** Opening DATA EXCERPT block **
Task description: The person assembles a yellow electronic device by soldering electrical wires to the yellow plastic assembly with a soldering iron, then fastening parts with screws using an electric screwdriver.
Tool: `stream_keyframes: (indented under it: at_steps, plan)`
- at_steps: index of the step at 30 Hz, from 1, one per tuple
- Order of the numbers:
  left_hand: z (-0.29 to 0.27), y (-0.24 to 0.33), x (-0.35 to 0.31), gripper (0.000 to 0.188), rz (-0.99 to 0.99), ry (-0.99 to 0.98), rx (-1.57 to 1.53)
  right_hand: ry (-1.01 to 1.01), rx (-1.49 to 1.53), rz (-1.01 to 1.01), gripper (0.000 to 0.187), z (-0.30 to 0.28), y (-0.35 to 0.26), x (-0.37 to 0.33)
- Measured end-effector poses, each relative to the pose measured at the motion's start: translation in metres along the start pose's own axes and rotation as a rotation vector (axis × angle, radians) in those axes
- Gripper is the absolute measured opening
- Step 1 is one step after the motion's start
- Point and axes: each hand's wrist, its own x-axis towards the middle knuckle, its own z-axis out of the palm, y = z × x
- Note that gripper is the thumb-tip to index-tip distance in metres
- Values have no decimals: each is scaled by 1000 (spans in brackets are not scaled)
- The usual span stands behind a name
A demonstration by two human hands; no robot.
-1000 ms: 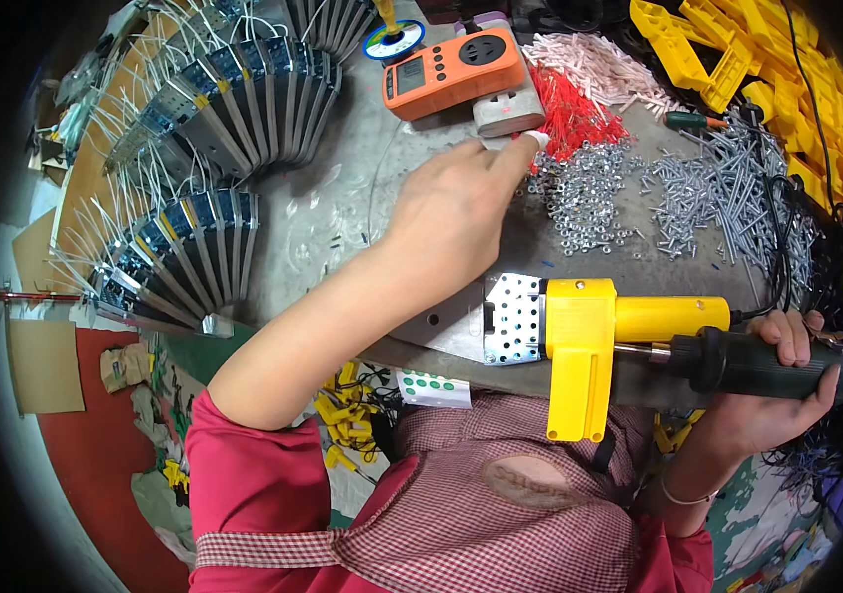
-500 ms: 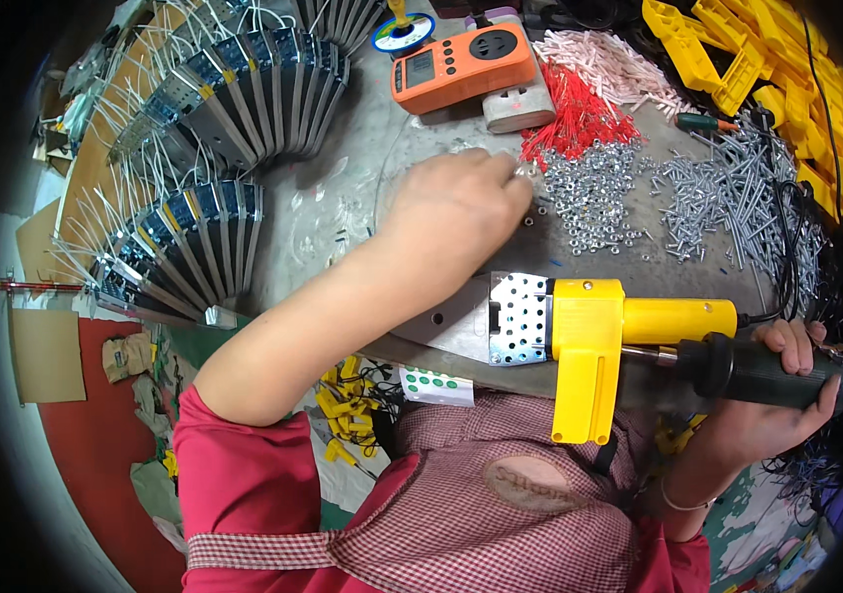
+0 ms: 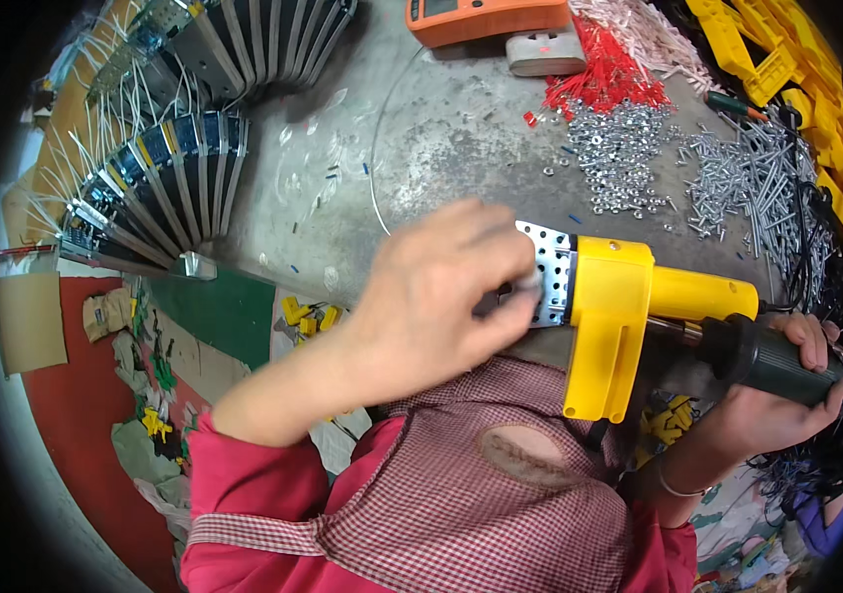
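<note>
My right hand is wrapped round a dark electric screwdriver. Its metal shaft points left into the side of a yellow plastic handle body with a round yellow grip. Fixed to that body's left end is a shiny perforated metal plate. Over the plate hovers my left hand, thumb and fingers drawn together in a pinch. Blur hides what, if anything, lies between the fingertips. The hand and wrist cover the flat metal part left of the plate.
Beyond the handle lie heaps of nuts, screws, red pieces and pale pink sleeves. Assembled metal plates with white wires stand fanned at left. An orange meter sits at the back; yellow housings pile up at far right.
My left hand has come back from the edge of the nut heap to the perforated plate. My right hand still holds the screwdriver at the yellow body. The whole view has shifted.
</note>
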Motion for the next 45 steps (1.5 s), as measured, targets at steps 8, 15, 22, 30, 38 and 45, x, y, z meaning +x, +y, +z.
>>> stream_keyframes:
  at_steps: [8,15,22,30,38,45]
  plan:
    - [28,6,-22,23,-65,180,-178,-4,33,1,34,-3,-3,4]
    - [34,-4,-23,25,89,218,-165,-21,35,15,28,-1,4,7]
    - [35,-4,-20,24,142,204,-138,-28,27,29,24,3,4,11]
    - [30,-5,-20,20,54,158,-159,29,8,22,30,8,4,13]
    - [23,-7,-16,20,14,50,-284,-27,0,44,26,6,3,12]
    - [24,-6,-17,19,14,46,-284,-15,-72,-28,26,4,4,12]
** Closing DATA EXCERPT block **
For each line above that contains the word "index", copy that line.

- at_steps: index of the step at 30 Hz, from 1, one per tuple
- Note that gripper is the thumb-tip to index-tip distance in metres

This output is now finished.